Condition Description
Dissected in eight sections and mounted on linen.
Abraham Ortelius Biography

Abraham Ortelius is perhaps the best known and most frequently collected of all sixteenth-century mapmakers. Ortelius started his career as a map colorist. In 1547 he entered the Antwerp guild of St Luke as afsetter van Karten. His early career was as a business man, and most of his journeys before 1560, were for commercial purposes. In 1560, while traveling with Gerard Mercator to Trier, Lorraine, and Poitiers, he seems to have been attracted, largely by Mercator’s influence, towards a career as a scientific geographer. From that point forward, he devoted himself to the compilation of his Theatrum Orbis Terrarum (Theatre of the World), which would become the first modern atlas.

In 1564 he completed his “mappemonde", an eight-sheet map of the world. The only extant copy of this great map is in the library of the University of Basel. Ortelius also published a map of Egypt in 1565, a plan of Brittenburg Castle on the coast of the Netherlands, and a map of Asia, prior to 1570.

On May 20, 1570, Ortelius’ Theatrum Orbis Terrarum first appeared in an edition of 70 maps. By the time of his death in 1598, a total of 25 editions were published including editions in Latin, Italian, German, French, and Dutch. Later editions would also be issued in Spanish and English by Ortelius’ successors, Vrients and Plantin, the former adding a number of maps to the atlas, the final edition of which was issued in 1612. Most of the maps in Ortelius' Theatrum were drawn from the works of a number of other mapmakers from around the world; a list of 87 authors is given by Ortelius himself

In 1573, Ortelius published seventeen supplementary maps under the title of Additamentum Theatri Orbis Terrarum.
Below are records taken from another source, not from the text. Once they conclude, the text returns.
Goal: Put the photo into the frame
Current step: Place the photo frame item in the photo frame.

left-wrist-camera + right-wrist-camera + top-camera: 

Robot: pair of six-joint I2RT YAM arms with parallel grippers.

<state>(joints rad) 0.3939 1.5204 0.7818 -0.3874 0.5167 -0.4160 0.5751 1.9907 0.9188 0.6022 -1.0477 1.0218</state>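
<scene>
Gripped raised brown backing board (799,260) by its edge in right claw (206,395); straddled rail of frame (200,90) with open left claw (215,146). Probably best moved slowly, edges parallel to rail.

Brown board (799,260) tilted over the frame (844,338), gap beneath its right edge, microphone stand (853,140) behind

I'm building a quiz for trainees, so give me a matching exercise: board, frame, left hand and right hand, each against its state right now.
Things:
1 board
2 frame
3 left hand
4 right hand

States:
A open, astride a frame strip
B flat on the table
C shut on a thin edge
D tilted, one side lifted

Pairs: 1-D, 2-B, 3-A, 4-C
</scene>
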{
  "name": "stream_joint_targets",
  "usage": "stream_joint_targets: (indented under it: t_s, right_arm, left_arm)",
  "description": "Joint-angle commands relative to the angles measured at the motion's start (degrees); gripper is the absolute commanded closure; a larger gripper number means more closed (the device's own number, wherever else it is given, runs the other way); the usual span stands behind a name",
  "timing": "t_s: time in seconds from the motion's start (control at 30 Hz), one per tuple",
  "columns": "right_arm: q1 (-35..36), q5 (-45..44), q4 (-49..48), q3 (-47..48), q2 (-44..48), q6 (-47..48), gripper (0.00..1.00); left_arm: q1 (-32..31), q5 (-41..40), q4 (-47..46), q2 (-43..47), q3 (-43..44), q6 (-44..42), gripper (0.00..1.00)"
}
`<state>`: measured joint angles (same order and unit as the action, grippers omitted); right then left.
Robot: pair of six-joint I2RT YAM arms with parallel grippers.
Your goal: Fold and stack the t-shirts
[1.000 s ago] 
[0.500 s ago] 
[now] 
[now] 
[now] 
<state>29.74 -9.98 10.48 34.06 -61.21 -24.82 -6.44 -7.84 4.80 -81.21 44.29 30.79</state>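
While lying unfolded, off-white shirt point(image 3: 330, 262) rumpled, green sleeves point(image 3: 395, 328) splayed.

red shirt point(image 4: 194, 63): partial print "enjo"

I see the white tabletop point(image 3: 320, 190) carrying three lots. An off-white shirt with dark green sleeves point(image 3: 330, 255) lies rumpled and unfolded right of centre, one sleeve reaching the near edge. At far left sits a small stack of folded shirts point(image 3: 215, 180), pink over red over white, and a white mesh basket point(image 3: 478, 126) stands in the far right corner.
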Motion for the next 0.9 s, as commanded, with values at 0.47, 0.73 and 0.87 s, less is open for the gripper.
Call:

In 1575 he was appointed geographer to the king of Spain, Philip II, on the recommendation of Arias Montanus, who vouched for his orthodoxy (his family, as early as 1535, had fallen under suspicion of Protestantism). In 1578 he laid the basis of a critical treatment of ancient geography with his Synonymia geographica (issued by the Plantin press at Antwerp and republished as Thesaurus geographicus in 1596). In 1584 he issued his Nomenclator Ptolemaicus, a Parergon (a series of maps illustrating ancient history, sacred and secular). Late in life, he also aided Welser in his edition of the Peutinger Table (1598).